§ GIVEN DATA
'''
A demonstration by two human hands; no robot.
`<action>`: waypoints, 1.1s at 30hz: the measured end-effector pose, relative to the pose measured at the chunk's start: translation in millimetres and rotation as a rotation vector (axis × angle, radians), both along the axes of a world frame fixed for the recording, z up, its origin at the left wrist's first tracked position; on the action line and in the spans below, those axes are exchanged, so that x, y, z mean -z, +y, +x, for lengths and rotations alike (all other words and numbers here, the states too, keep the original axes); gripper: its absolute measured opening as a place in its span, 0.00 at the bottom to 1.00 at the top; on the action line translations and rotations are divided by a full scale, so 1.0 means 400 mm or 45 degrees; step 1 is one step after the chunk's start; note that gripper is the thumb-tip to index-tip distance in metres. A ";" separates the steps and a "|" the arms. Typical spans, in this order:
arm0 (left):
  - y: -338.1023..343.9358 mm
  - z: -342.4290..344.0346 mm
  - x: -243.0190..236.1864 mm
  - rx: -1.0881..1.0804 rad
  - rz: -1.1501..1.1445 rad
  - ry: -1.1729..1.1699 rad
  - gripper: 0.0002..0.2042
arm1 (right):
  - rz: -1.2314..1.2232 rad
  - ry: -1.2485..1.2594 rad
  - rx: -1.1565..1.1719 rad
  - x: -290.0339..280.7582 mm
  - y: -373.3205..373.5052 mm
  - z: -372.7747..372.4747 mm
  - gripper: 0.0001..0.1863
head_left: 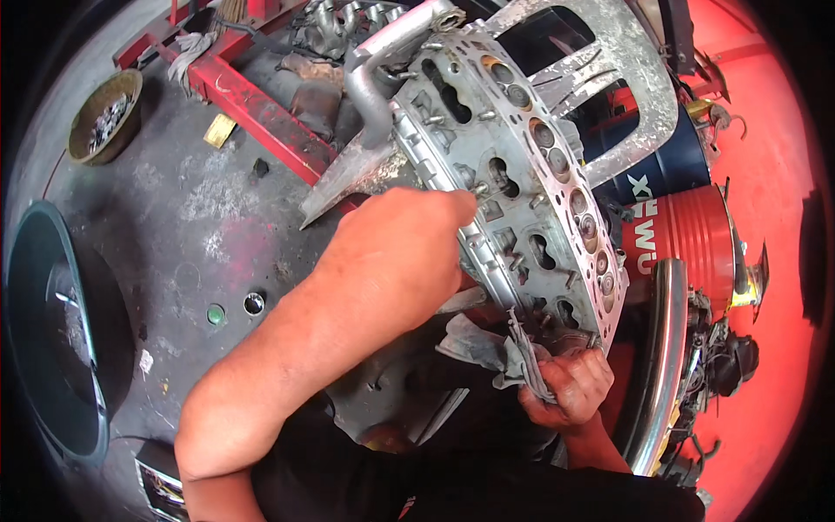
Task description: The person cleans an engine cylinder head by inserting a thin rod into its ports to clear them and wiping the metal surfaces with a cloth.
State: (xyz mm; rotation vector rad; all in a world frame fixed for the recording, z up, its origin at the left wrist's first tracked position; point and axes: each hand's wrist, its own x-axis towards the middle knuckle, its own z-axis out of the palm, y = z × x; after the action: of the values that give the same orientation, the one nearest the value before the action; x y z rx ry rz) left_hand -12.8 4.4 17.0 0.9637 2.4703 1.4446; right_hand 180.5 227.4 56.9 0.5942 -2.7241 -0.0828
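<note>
A metal cylinder head (513,174) with a row of round valves along its right side rests tilted on a pale metal frame (631,130). My left hand (417,244) reaches across to its left edge, beside a silver rail, with fingers curled; what they hold is hidden under the hand. My right hand (570,383) is closed on a crumpled grey rag (513,357) at the head's lower corner. A curved metal pipe (374,113) rises at the head's upper left.
A red stand (248,104) lies behind. On the floor at left are a bowl of small parts (104,113), a large dark tub (113,365) and small caps (217,313). Drums (687,248), a chrome tube (657,365) and tangled parts (731,357) crowd the right.
</note>
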 end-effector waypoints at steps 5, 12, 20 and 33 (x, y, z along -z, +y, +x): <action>0.014 -0.033 0.022 0.109 0.223 -0.006 0.10 | 0.007 0.011 0.008 0.006 -0.001 -0.015 0.17; -0.002 -0.014 0.008 0.060 -0.093 0.134 0.10 | 0.001 0.006 0.006 0.004 -0.002 -0.006 0.16; -0.001 -0.010 -0.012 0.059 -0.208 0.100 0.09 | 0.002 -0.006 0.003 0.004 -0.012 -0.013 0.16; -0.012 -0.014 0.035 0.008 0.094 0.131 0.07 | 0.034 0.006 -0.011 0.004 -0.024 -0.029 0.16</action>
State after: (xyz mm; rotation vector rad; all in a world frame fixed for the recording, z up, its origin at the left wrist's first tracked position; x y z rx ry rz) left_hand -18.4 -0.6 2.8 1.0855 2.4977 1.5317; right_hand 169.0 217.8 55.2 0.6128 -2.7194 -0.1188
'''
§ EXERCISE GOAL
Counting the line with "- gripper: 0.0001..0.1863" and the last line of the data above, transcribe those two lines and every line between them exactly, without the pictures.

§ SOLVED EXERCISE
  - gripper: 0.0001..0.1863
head_left: 
Task description: The person cleans an engine cylinder head by inserting a thin rod into its ports to clear them and wiping the metal surfaces with a cloth.
State: (xyz mm; rotation vector rad; all in a world frame fixed for the recording, z up, its origin at the left wrist's first tracked position; point and axes: each hand's wrist, its own x-axis towards the middle knuckle, its own z-axis out of the palm, y = z × x; after the action: of the values that give the same orientation, the one nearest the value before the action; x y z rx ry rz) left_hand -12.8 4.4 17.0 0.9637 2.4703 1.4446; right_hand 180.5 227.4 56.9 0.5942 -2.7241 -0.0828
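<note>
A metal cylinder head (513,174) with a row of round valves along its right side rests tilted on a pale metal frame (631,130). My left hand (417,244) reaches across to its left edge, beside a silver rail, with fingers curled; what they hold is hidden under the hand. My right hand (570,383) is closed on a crumpled grey rag (513,357) at the head's lower corner. A curved metal pipe (374,113) rises at the head's upper left.
A red stand (248,104) lies behind. On the floor at left are a bowl of small parts (104,113), a large dark tub (113,365) and small caps (217,313). Drums (687,248), a chrome tube (657,365) and tangled parts (731,357) crowd the right.
</note>
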 end-effector waypoints at steps 5, 12, 20 and 33 (x, y, z along -z, +y, +x): <action>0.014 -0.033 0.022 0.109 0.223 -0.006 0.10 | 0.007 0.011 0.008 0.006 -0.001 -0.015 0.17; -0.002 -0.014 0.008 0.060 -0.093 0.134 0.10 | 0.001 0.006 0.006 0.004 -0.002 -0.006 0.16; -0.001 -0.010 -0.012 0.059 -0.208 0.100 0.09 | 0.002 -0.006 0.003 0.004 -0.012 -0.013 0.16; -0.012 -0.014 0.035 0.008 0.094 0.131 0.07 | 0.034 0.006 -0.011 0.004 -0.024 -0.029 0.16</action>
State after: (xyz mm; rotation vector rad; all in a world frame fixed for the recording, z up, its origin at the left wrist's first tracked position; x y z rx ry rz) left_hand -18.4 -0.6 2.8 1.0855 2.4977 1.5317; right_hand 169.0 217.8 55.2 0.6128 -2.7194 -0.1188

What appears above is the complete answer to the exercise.